> **DESCRIPTION OF THE TASK**:
Omit images. Retype all entries verbatim.

> **THE INPUT**:
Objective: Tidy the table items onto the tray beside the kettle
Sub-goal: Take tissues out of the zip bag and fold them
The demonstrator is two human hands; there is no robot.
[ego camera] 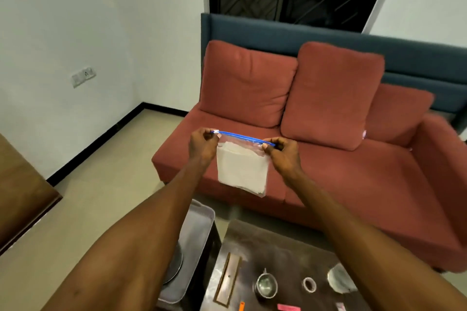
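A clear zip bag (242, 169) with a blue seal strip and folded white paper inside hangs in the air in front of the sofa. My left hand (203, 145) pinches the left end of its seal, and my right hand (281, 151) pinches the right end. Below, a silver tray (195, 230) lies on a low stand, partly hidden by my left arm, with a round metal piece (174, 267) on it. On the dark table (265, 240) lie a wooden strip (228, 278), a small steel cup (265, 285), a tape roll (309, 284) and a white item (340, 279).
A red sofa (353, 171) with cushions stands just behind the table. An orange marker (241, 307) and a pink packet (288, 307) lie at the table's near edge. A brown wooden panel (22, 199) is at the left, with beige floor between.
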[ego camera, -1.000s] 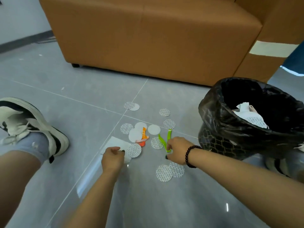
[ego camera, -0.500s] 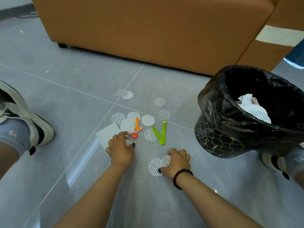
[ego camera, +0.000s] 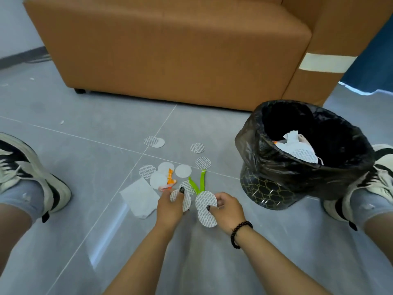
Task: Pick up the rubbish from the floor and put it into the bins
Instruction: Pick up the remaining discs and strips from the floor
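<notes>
Grey floor tiles are being littered by round paper discs, an orange scrap and a green strip before a brown sofa. Two printed discs are being pinched by the left hand, while two more discs are being gripped by the right hand. Paper rubbish is being held in the black-lined bin just to the right.

Orange sofa, black (gold-latticed) bin
</notes>
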Demonstrator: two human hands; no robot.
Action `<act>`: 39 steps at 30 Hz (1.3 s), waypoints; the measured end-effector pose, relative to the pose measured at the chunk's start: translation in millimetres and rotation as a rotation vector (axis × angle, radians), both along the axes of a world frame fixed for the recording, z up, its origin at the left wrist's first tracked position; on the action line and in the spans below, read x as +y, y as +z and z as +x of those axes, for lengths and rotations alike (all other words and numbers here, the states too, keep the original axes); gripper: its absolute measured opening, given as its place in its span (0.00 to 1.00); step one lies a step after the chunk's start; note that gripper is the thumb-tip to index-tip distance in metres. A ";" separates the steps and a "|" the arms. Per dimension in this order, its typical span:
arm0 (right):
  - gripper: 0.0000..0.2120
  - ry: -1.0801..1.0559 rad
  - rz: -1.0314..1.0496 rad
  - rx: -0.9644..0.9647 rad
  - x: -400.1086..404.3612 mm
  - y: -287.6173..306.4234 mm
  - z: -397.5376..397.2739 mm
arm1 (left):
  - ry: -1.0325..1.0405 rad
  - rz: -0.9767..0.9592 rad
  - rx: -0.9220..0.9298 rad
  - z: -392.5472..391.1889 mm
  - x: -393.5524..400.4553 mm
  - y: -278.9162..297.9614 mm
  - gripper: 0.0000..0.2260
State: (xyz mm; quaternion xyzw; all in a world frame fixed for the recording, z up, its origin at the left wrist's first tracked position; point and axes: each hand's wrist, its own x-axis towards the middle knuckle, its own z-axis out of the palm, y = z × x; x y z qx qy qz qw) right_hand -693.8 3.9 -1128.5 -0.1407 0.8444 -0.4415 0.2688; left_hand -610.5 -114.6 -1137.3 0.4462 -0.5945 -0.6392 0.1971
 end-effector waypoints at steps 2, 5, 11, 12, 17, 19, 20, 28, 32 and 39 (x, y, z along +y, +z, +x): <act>0.08 -0.023 -0.072 0.039 3.2 21.3 -6.9 | -0.015 0.086 0.077 -6.3 5.5 21.2 0.12; 0.08 -0.064 -0.185 0.050 8.4 51.5 -11.9 | -0.066 0.215 0.155 -13.0 16.8 51.5 0.13; 0.06 -0.143 -0.258 0.102 31.5 96.9 -2.9 | -0.172 0.240 0.240 -22.3 55.8 101.4 0.10; 0.05 -0.143 -0.258 0.115 38.2 104.6 -2.6 | -0.182 0.222 0.231 -24.4 64.0 108.1 0.11; 0.06 -0.101 -0.149 0.291 72.4 154.1 -14.8 | -0.225 0.101 0.252 -30.8 105.0 138.7 0.07; 0.05 -0.042 -0.092 0.354 87.3 180.1 -23.2 | -0.239 0.034 0.243 -32.0 119.5 147.2 0.06; 0.04 -0.009 -0.058 0.394 94.6 192.2 -27.1 | -0.247 0.012 0.239 -32.6 125.4 149.0 0.06; 0.03 -0.060 0.030 0.577 158.1 249.8 -93.0 | -0.328 0.049 0.182 -42.1 147.5 145.0 0.09; 0.03 -0.137 0.089 0.597 146.4 238.8 -138.2 | -0.293 0.083 0.103 -40.3 139.3 119.5 0.08; 0.18 0.117 0.419 0.617 87.1 220.7 -167.3 | -0.209 0.157 0.030 -39.7 101.5 89.1 0.08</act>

> **SOLUTION TO THE PROBLEM**:
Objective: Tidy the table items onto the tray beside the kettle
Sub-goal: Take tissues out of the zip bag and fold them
The demonstrator is two human hands; there is no robot.
[ego camera] 
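A clear zip bag (242, 169) with a blue seal strip and folded white paper inside hangs in the air in front of the sofa. My left hand (203, 145) pinches the left end of its seal, and my right hand (281, 151) pinches the right end. Below, a silver tray (195, 230) lies on a low stand, partly hidden by my left arm, with a round metal piece (174, 267) on it. On the dark table (265, 240) lie a wooden strip (228, 278), a small steel cup (265, 285), a tape roll (309, 284) and a white item (340, 279).
A red sofa (353, 171) with cushions stands just behind the table. An orange marker (241, 307) and a pink packet (288, 307) lie at the table's near edge. A brown wooden panel (22, 199) is at the left, with beige floor between.
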[ego camera, -1.000s] 
[ego camera, -0.500s] 
[ego camera, +0.000s] 
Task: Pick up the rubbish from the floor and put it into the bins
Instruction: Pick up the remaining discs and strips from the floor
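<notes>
Grey floor tiles are being littered by round paper discs, an orange scrap and a green strip before a brown sofa. Two printed discs are being pinched by the left hand, while two more discs are being gripped by the right hand. Paper rubbish is being held in the black-lined bin just to the right.

Orange sofa, black (gold-latticed) bin
</notes>
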Demonstrator: two human hands; no robot.
Action `<act>`: 39 steps at 30 Hz (1.3 s), waypoints; the measured end-effector pose, relative to the pose measured at the chunk's start: translation in millimetres and rotation as a rotation vector (axis × angle, radians), both along the axes of a world frame fixed for the recording, z up, its origin at the left wrist's first tracked position; on the action line and in the spans below, read x as +y, y as +z and z as +x of those axes, for lengths and rotations alike (all other words and numbers here, the states too, keep the original axes); gripper: its absolute measured opening, given as its place in its span (0.00 to 1.00); step one lies a step after the chunk's start; note that gripper is the thumb-tip to index-tip distance in metres. A ";" separates the steps and a "|" the arms. Per dimension in this order, its typical span:
arm0 (right):
  - gripper: 0.0000..0.2120
  - ry: -1.0801..1.0559 rad
  - rz: -1.0314..1.0496 rad
  - rx: -0.9644..0.9647 rad
  - x: -400.1086..404.3612 mm
  - y: -287.6173..306.4234 mm
  - z: -397.5376..397.2739 mm
arm1 (left):
  - ry: -1.0325..1.0405 rad
  - rz: -0.9767..0.9592 rad
  - rx: -0.9220..0.9298 rad
  - z: -392.5472..391.1889 mm
  - x: -393.5524..400.4553 mm
  - y: -278.9162..297.9614 mm
  - gripper: 0.0000..0.2260
State: (xyz mm; quaternion xyzw; all in a world frame fixed for the recording, z up, its origin at the left wrist's first tracked position; point and axes: each hand's wrist, its own x-axis towards the middle knuckle, its own z-axis out of the palm, y = z × x; x y z qx qy qz qw) right_hand -693.8 3.9 -1128.5 -0.1407 0.8444 -0.4415 0.2688; left_hand -610.5 -114.6 -1137.3 0.4462 -0.5945 -0.6392 0.1971
 end-effector waypoints at steps 2, 5, 11, 12, 17, 19, 20, 28, 32 and 39 (x, y, z along +y, +z, +x): <act>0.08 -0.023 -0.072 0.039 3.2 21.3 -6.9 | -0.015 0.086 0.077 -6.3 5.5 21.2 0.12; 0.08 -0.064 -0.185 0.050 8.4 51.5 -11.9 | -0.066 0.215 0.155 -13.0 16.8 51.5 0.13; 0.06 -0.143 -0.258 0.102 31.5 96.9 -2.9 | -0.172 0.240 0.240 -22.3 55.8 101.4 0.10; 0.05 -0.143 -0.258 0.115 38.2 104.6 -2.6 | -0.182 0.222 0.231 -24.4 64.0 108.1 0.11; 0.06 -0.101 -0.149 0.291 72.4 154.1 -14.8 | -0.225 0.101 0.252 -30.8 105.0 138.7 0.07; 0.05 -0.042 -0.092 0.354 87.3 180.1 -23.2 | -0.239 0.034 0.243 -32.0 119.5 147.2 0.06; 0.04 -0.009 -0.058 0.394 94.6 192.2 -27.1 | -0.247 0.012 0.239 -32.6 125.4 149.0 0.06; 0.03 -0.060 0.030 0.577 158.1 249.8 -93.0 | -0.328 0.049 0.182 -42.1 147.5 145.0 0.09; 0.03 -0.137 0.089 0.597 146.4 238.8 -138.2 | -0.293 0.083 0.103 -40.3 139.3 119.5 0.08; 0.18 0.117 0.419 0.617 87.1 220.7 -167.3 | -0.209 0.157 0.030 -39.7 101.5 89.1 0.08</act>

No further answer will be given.